Dad wouldn’t notice the watch missing right away. It was always somewhere in his top dresser drawer I treated like mine. He might not even open it up…until Sunday. I could pretend I know nothing bury the memory. My brother knew I had the watch at the dam: that was a problem. He didn’t know I had lost it though. I couldn’t tell him what happened. It wouldn’t do any good to mention it: because the watch was hopelessly lost in the tall buffalo grass. Maybe it fell in the river. We would never find it in the thick weeds. I had this horrible dialogue going on in my mind even as we were sitting at the supper table about 6:40. Dad was quiet; it was another tough day at the office for him as usual; he was distracted with something about one of his customers as usual; not reading the tea leaves tonight; distracted thinking about something else. Suddenly I blurted out in front of the family:

“ I lost your watch at the dam this afternoon!”
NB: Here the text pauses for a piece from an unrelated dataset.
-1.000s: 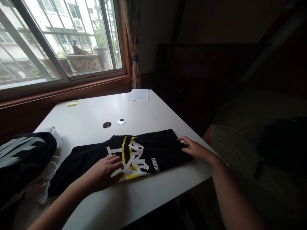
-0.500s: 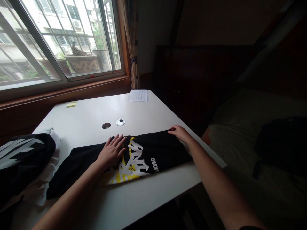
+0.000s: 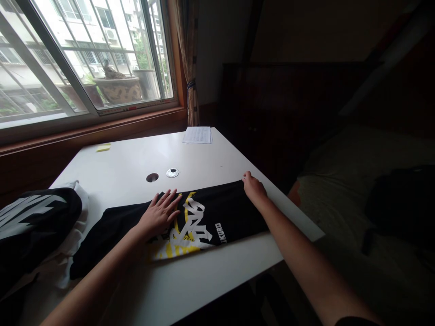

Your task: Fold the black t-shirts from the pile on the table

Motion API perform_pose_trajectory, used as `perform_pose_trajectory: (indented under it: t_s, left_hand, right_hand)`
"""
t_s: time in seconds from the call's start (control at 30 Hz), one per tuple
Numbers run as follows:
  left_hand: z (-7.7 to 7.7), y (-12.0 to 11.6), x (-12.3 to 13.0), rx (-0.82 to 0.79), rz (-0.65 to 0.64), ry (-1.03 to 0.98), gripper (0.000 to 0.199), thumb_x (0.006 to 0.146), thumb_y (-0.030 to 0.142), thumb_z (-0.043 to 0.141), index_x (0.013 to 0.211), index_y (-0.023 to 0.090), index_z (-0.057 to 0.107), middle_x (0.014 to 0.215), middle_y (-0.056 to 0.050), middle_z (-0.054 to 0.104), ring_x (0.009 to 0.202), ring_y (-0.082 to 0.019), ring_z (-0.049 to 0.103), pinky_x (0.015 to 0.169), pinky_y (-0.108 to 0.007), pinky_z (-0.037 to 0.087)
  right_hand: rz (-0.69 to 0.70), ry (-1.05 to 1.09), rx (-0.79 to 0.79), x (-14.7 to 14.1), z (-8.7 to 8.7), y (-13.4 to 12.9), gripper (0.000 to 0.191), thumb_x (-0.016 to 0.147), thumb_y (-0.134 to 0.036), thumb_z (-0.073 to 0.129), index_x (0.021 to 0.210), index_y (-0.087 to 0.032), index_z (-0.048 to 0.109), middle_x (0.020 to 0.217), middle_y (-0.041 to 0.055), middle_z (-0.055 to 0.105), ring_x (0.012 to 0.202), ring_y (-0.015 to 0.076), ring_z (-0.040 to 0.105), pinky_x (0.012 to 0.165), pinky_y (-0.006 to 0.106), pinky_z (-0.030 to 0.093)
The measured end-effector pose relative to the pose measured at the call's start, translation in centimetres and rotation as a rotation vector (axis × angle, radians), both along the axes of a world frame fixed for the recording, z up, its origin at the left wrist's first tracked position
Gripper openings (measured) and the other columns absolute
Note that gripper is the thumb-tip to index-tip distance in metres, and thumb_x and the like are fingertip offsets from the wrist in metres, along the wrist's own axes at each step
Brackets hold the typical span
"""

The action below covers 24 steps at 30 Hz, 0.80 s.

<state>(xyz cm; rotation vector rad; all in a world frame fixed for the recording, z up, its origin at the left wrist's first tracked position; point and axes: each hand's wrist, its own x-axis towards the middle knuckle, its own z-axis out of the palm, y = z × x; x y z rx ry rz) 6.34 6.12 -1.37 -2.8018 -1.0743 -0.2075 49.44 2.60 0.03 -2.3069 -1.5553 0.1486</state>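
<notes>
A black T-shirt [image 3: 234, 210] with a white and yellow print lies folded lengthwise into a long strip across the white table [image 3: 217, 280]. My left hand [image 3: 161, 210] rests flat on its middle, fingers spread beside the print. At the far right corner of the shirt, my right hand [image 3: 253, 186] is closed on the cloth's edge. The fingertips of that hand are partly hidden behind its back.
More black and white clothing [image 3: 41, 222] is heaped on the table's left side. Papers [image 3: 197, 135] lie at the far edge, a yellow sticky note [image 3: 103, 147] at the far left. A round hole [image 3: 152, 177] and its cover [image 3: 172, 173] sit mid-table. A barred window [image 3: 112, 54] stands behind.
My right hand has turned and closed more tightly at the shirt's far right corner, drawing the cloth slightly outward. My left hand stays flat on the shirt.
</notes>
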Motion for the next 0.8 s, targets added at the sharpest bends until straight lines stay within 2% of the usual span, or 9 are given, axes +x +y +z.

He gave me a look that could kill; I was waiting for an explosion and knew it was inevitable: ‘__ "What were you doing with my watch" he shouted at the dinner table. Jumping up “I needed it to get back to my route on time…” (serve my customers you know) I thought he was going to smack me for sure. But no..He sprang into action; out of his chair and mobilizing forces in seconds. Within five minutes the four brothers were out of the kitchen; Dad and I sat silent for ten minutes in the front seat, my three brothers in the back seat of the blue and white Ambassador station wagon: racing to the dam and the crooked river junction. We got there by 7:30 there was plenty sunlight ; it was just starting to be dim in the shade of the dense cottonwoods as the sun went down in the West.
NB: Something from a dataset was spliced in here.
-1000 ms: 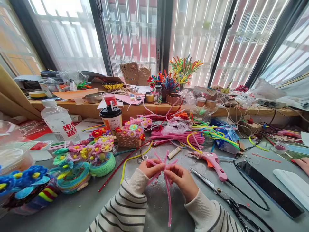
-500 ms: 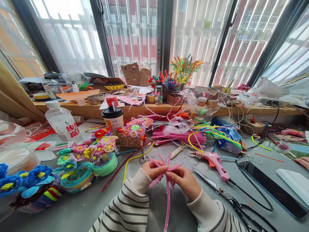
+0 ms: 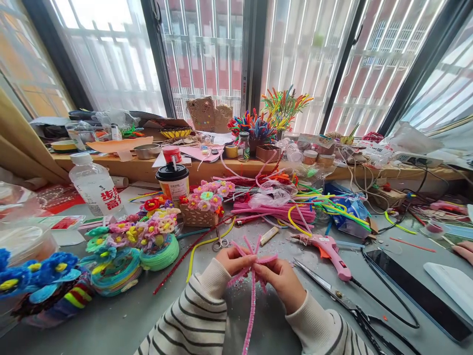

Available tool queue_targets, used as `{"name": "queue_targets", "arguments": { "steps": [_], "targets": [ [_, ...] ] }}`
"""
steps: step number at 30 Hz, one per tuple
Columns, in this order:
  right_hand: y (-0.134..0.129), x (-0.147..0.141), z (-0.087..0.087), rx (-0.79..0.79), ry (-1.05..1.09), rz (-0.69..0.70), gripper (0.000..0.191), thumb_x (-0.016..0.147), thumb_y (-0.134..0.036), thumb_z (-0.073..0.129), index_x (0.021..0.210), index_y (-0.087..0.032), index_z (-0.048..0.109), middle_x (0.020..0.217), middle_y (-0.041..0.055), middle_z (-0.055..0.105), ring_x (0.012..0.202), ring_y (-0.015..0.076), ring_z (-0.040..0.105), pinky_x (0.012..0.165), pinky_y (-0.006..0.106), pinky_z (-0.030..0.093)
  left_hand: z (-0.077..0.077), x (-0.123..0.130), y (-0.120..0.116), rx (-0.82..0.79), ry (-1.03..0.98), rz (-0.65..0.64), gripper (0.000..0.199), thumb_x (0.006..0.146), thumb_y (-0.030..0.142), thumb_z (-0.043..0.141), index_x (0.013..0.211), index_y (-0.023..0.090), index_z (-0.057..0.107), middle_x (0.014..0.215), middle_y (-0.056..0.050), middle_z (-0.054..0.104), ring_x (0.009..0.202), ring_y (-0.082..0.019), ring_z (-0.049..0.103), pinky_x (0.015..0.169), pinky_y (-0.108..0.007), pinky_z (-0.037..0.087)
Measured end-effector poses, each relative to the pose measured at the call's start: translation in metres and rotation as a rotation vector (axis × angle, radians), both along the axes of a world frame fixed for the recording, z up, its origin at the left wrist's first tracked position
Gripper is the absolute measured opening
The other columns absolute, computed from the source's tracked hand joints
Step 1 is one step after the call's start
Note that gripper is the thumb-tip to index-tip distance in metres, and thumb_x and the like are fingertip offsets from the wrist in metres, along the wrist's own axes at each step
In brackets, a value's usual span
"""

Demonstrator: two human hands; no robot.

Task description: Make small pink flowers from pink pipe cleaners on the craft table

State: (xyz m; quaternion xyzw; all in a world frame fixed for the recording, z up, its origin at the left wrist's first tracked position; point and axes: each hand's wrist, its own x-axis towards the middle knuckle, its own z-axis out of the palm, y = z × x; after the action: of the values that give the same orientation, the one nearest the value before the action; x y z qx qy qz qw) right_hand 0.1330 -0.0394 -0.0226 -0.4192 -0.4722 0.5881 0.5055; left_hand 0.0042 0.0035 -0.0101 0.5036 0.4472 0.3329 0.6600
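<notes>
We had the pink star [image 3: 253, 274] of fuzzy strands in front of us, low in the middle of the view, over the grey table [image 3: 121, 328] and between both hands. The left hand [image 3: 233, 260] was closed in a pinch, thumb and fingers gripping the star left of its centre; the right hand [image 3: 284, 279] pinched it just right of the centre, by the base of a spoke [image 3: 270, 258]. Whether the two hands touched behind the strands we could not tell.

As for how far along it was, we judged the strands already gathered at one middle point, since several short spokes fanned out from there to the sides and away from us. One long strand [image 3: 252, 308] hung from the centre down toward us, far longer than the spokes and not bent in among them, so we took the piece to be only part worked. How firmly the middle was fastened we could not make out, as the fingers covered much of it.

Around it, the long scissors [image 3: 338, 294] lay near the right hand, with the pink glue gun [image 3: 328, 251] beyond them, and the small scissors [image 3: 219, 240] lay just past the left hand. A bundle of pink stems [image 3: 277, 213] lay farther back, near a box [image 3: 199, 218] of pink flowers [image 3: 207, 195] already made up. At the right edge we saw part of another person's hand [image 3: 466, 251], well apart from the star
</notes>
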Motion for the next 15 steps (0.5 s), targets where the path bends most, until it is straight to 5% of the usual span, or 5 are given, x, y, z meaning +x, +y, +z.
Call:
{"name": "queue_targets", "arguments": {
  "steps": [7, 15],
  "targets": [
    [-0.012, 0.018, 0.007, 0.099, -0.212, -0.124, 0.022, 0.063, -0.035, 0.056, 0.071, -0.014, 0.058, 0.065, 0.0024, 0.058, 0.059, 0.0132, 0.051, 0.053, 0.022, 0.039, 0.008, -0.005, 0.006, 0.036, -0.049, 0.196, 0.033, 0.040, 0.038, 0.067, 0.055, 0.012, 0.053, 0.035, 0.006, 0.045, 0.030, -0.004, 0.037, 0.034, -0.018, 0.025],
    [-0.099, 0.121, -0.010, 0.115, -0.947, -0.539, 0.023, 0.065, -0.039, 0.050, 0.080, -0.022, 0.056, 0.076, 0.0029, 0.061, 0.066, 0.0172, 0.057, 0.057, 0.021, 0.045, 0.011, -0.013, 0.011, 0.095, -0.215, 0.437, 0.037, 0.039, 0.040, 0.066, 0.059, 0.013, 0.052, 0.032, 0.010, 0.038, 0.028, -0.001, 0.030, 0.031, -0.015, 0.016]
  ]
}}
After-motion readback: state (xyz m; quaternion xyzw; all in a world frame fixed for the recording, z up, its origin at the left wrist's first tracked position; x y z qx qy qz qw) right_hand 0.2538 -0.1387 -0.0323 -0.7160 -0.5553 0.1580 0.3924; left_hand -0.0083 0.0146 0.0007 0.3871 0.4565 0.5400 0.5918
“Where did you check the watch last?” Dad ordered. I think it was right around here where the grass is trampled down”: For and hour and a half we culled through the weeds: my other two brothers were really pissed at me for ruining their evening, losing Dad’s most prized possession; complaining quietly it was a waste of time; except Will who somehow felt responsible, separating the tall weeds one by one... Dad searched the edges of the perimeter. I was on my hands and knees slipping in the mud of the bank. If the ancient Bulova was waterproof this might be the ultimate test. Dad’s spirit for this hopeless venture was remarkable. His dark image patrolling in the shade a bit west of us, hoping to catch a glint of gold on the ground as dusk approached and the sun dipped below the dense leaves for one last burst of light before it went down. We had searched at an hour and a half as it was getting darker and darker in the shade as the sun dipped into the Dakota hills. I was praying to the Blessed Virgin. But I knew it t was absolutely hopeless: like finding a needle in the galaxy; my dad would have a grudge against me forever for this faux pas, and rightfully so. I knew what it was like to be in Hell finally: I was there.
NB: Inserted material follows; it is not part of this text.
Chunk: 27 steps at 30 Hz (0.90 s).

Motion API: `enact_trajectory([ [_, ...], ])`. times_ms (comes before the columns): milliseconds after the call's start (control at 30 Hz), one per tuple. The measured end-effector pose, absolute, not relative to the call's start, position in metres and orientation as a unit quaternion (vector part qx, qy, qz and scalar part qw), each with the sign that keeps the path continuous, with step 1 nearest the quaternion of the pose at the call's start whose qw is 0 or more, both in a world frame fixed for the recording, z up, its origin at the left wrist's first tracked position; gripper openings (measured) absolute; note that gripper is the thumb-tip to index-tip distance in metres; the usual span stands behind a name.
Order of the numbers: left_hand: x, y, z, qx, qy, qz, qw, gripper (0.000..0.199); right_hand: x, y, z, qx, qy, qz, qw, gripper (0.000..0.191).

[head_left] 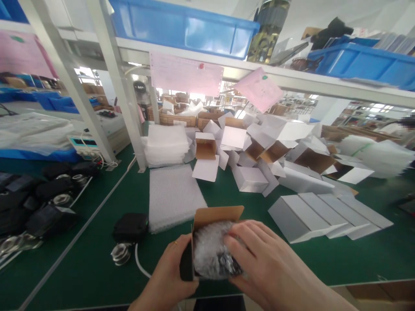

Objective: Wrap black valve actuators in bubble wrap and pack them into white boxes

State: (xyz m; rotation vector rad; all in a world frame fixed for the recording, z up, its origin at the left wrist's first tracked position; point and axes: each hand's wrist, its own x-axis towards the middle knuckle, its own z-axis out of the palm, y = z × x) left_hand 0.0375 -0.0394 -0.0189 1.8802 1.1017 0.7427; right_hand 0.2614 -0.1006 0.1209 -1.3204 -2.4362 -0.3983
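Near the front edge of the table, my left hand (pixel 171 268) is closed round the left side of a small cardboard box (pixel 218 213) with brown inner walls. The box is open, its flap raised at the far side. Inside sits an item in clear bubble wrap (pixel 209 248); something dark shows through at its lower right. Curled fingers of my right hand (pixel 259 246) press on the wrap, while its thumb is low at the box's right side. Left of the box rests a black device (pixel 130 226) with a round metal fitting (pixel 120 254) and a white cable.
Flat bubble wrap sheets (pixel 175 194) lie behind the black device. A heap of open white boxes (pixel 249 179) fills the back, and closed white boxes (pixel 304 218) lean in a row at right. Several black devices (pixel 52 220) lie left. A shelf with blue bins (pixel 184 30) spans overhead.
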Motion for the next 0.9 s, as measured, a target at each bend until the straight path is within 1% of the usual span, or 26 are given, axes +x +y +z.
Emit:
enact_trajectory([
  [133, 0.037, -0.039, -0.021, 0.755, 0.437, 0.29, 0.392, 0.077, 0.258, -0.094, 0.109, -0.426, -0.882, -0.173, 0.101, 0.023],
  [300, 0.038, -0.037, -0.019, 0.767, 0.422, 0.285, 0.39, 0.075, 0.253, -0.085, 0.118, -0.393, -0.91, -0.13, -0.015, 0.012],
  [400, 0.037, -0.037, -0.017, 0.766, 0.419, 0.278, 0.399, 0.078, 0.246, -0.083, 0.122, -0.391, -0.913, -0.088, -0.081, 0.015],
  [533, 0.037, -0.036, -0.01, 0.759, 0.421, 0.265, 0.42, 0.081, 0.231, -0.077, 0.119, -0.412, -0.899, -0.05, -0.139, 0.018],
  [600, 0.036, -0.035, -0.009, 0.761, 0.422, 0.259, 0.42, 0.08, 0.23, -0.075, 0.122, -0.412, -0.898, -0.034, -0.149, 0.017],
  [633, 0.034, -0.034, -0.01, 0.762, 0.421, 0.256, 0.419, 0.08, 0.232, -0.075, 0.124, -0.412, -0.901, -0.019, -0.138, 0.016],
  [667, 0.032, -0.034, -0.013, 0.762, 0.423, 0.257, 0.418, 0.08, 0.237, -0.077, 0.126, -0.412, -0.904, -0.001, -0.11, 0.014],
  [700, 0.03, -0.034, -0.016, 0.759, 0.426, 0.263, 0.417, 0.081, 0.244, -0.079, 0.128, -0.416, -0.908, 0.015, -0.055, 0.014],
  [733, 0.028, -0.034, -0.02, 0.755, 0.427, 0.273, 0.416, 0.081, 0.252, -0.082, 0.129, -0.422, -0.906, 0.031, 0.027, 0.015],
  [833, 0.026, -0.038, -0.027, 0.737, 0.415, 0.314, 0.431, 0.084, 0.283, -0.094, 0.117, -0.47, -0.813, 0.04, 0.34, 0.02],
  [867, 0.029, -0.04, -0.027, 0.727, 0.409, 0.327, 0.444, 0.088, 0.292, -0.097, 0.107, -0.494, -0.759, 0.048, 0.422, 0.016],
  [900, 0.033, -0.042, -0.025, 0.716, 0.403, 0.337, 0.46, 0.093, 0.299, -0.1, 0.095, -0.513, -0.708, 0.08, 0.478, 0.016],
])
Suddenly Will screamed: “I found it!” He was jumping up and down holding the treasure high as he could. I can still see a glint of the crystal as he waved the watch above his head. We charged over and huddled up as he handed it to Dad: he had a the stern look of the Marine sergeant we all knew but I could tell he was terribly relieved. It was dark by the time we got home. The incident at the dam was never mentioned again. The thrill of fishing at the dam was gone. Eventually I handed my rod and reel purchased with my paper route profits, over to Will. That year I received a Timex: [T]hey take a licking and keep on ticking] for my major Christmas present. Will inherited that Bulova from Dad and to this day: it still keeps perfect time.